▶ _ABOUT THIS TASK_:
Copy every line of the records below that holds the word "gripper".

□ □ □ □ □

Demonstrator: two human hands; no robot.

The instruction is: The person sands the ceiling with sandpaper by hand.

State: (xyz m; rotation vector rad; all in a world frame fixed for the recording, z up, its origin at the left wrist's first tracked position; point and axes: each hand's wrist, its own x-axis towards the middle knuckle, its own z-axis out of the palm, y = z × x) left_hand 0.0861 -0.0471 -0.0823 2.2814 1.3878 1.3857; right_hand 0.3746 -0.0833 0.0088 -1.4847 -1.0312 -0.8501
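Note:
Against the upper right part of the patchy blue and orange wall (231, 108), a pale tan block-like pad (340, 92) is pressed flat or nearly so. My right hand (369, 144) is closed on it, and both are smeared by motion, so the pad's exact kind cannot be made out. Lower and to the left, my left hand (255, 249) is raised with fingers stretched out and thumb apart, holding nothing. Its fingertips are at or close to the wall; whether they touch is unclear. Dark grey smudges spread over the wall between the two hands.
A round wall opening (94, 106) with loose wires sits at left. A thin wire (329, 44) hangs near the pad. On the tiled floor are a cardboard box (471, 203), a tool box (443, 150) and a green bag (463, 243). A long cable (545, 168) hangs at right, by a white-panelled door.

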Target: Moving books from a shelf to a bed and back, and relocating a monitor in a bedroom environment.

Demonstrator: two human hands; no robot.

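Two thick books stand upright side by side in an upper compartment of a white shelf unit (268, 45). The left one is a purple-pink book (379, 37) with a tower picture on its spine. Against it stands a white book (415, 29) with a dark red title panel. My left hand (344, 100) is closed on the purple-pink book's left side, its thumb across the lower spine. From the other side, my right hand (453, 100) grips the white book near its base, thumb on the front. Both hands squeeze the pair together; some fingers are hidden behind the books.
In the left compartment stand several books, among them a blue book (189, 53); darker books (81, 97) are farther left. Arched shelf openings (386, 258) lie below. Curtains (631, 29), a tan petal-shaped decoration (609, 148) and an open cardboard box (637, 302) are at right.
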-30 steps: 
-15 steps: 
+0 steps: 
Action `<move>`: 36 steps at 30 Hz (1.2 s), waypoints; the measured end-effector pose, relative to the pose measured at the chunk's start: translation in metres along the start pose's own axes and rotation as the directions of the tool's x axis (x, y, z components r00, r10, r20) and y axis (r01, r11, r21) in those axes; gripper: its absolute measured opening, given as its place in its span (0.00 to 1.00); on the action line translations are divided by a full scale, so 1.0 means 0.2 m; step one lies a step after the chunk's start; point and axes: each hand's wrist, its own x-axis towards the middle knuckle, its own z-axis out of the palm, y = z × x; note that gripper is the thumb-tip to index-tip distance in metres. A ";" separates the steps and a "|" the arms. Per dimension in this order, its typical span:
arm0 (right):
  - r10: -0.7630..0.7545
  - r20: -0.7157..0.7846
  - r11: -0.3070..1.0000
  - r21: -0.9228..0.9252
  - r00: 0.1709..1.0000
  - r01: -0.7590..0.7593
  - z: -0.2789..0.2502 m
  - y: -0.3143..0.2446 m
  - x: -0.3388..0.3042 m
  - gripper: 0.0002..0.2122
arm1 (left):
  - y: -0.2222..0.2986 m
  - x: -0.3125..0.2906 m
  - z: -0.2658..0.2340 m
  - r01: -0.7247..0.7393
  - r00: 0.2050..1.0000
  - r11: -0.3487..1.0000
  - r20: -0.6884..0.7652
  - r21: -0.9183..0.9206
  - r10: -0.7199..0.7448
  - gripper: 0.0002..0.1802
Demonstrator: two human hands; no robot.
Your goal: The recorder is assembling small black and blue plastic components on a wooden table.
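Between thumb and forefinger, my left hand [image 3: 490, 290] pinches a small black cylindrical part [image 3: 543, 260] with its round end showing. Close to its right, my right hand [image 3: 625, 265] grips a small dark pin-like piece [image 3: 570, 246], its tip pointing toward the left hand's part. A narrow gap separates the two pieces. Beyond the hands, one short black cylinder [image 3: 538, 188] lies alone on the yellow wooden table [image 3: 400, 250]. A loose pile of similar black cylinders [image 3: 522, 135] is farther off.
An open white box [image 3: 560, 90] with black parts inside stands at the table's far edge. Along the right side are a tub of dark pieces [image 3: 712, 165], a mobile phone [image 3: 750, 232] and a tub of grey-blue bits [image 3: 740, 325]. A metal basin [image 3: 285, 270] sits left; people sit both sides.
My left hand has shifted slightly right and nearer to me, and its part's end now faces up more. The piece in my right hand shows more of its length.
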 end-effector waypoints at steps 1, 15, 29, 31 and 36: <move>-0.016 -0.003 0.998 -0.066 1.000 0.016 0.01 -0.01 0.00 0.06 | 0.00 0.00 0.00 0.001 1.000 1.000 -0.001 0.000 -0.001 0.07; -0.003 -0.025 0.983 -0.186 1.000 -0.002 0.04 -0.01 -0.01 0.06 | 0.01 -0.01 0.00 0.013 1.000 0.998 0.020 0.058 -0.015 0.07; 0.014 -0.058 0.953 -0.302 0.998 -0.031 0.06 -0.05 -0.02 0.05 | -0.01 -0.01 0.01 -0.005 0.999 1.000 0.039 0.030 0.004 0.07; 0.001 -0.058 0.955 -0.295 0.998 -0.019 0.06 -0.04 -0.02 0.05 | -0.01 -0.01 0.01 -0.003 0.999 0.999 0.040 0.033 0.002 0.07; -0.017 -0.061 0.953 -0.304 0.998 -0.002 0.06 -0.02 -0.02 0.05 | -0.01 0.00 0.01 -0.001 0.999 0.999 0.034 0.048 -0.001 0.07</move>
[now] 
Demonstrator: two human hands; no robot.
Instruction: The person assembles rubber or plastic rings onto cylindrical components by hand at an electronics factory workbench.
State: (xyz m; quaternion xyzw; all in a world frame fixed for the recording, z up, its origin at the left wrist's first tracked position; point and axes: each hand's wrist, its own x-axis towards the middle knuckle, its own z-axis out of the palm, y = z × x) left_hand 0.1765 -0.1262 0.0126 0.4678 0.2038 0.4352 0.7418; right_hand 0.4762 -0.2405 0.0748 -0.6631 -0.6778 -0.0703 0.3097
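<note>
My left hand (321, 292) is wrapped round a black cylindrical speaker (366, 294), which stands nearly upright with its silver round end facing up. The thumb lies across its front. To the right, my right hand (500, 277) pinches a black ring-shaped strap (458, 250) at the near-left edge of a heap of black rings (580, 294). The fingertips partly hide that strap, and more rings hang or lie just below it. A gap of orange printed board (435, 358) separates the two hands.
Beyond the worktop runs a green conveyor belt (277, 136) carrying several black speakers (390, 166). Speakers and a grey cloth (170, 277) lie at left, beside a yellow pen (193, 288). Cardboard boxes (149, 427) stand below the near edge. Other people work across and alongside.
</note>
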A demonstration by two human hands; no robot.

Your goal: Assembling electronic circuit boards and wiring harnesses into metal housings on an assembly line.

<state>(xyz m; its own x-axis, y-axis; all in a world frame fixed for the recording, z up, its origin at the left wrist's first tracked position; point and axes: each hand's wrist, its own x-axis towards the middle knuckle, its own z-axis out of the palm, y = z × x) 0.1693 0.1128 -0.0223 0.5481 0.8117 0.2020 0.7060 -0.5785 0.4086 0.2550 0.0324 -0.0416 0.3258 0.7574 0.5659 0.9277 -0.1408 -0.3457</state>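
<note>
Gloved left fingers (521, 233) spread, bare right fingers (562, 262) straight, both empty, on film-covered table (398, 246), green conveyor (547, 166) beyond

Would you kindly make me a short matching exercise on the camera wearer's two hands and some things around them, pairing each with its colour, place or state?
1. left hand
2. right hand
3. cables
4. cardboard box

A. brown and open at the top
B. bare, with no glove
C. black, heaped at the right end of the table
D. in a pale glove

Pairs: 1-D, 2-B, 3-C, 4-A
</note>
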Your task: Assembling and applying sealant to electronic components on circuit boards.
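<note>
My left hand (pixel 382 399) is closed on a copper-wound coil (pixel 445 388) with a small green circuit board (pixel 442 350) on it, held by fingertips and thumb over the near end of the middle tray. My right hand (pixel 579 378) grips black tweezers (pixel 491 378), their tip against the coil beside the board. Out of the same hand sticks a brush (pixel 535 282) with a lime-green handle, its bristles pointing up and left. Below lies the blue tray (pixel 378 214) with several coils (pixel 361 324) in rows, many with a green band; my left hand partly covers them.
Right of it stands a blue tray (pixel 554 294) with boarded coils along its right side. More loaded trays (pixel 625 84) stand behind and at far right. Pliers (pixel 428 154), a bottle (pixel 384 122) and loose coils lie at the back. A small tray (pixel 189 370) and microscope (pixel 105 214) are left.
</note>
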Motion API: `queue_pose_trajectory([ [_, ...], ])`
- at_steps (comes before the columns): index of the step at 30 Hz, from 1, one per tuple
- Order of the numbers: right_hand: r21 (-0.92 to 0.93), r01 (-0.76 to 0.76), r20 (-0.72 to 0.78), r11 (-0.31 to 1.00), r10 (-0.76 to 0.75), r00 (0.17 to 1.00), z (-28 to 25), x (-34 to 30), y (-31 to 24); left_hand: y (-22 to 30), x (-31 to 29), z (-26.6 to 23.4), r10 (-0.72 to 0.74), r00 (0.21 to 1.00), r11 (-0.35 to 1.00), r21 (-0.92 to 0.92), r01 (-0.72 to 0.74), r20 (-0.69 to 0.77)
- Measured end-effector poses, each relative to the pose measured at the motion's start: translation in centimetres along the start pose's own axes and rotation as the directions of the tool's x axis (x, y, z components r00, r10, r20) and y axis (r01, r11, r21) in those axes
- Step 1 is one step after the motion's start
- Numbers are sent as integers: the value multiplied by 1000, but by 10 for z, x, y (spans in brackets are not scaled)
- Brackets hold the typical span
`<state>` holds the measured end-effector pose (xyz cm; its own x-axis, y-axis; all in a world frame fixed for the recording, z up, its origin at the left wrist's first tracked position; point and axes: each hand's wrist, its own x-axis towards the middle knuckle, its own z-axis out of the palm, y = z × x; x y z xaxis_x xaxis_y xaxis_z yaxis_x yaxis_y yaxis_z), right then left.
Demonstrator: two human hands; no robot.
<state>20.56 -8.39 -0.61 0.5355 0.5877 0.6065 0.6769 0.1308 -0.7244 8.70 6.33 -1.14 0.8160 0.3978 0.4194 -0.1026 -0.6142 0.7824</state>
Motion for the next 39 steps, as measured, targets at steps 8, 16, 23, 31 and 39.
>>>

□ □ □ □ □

▶ _RESPONSE TO THE TASK_:
Action `<move>`: 36 steps at 30 Hz (1.2 s), waypoints; the measured end-effector pose, relative to the pose measured at the chunk's start: translation in metres along the start pose's own axes and rotation as the directions of the tool's x axis (x, y, z components r00, r10, r20) and y axis (r01, r11, r21) in those axes; gripper: its absolute measured opening, given as its place in its span (0.00 to 1.00); on the action line translations are divided by a full scale, so 1.0 means 0.2 m; step one lies a step after the chunk's start; point and axes: each hand's wrist, its own x-axis towards the middle knuckle, its own z-axis out of the palm, y = z × x; note that gripper is the thumb-tip to index-tip distance in metres. A ";" separates the steps and a "|" the arms. Per dimension in this order, its typical span:
  - gripper: 0.0002..0.2122
  - gripper: 0.0002..0.1802

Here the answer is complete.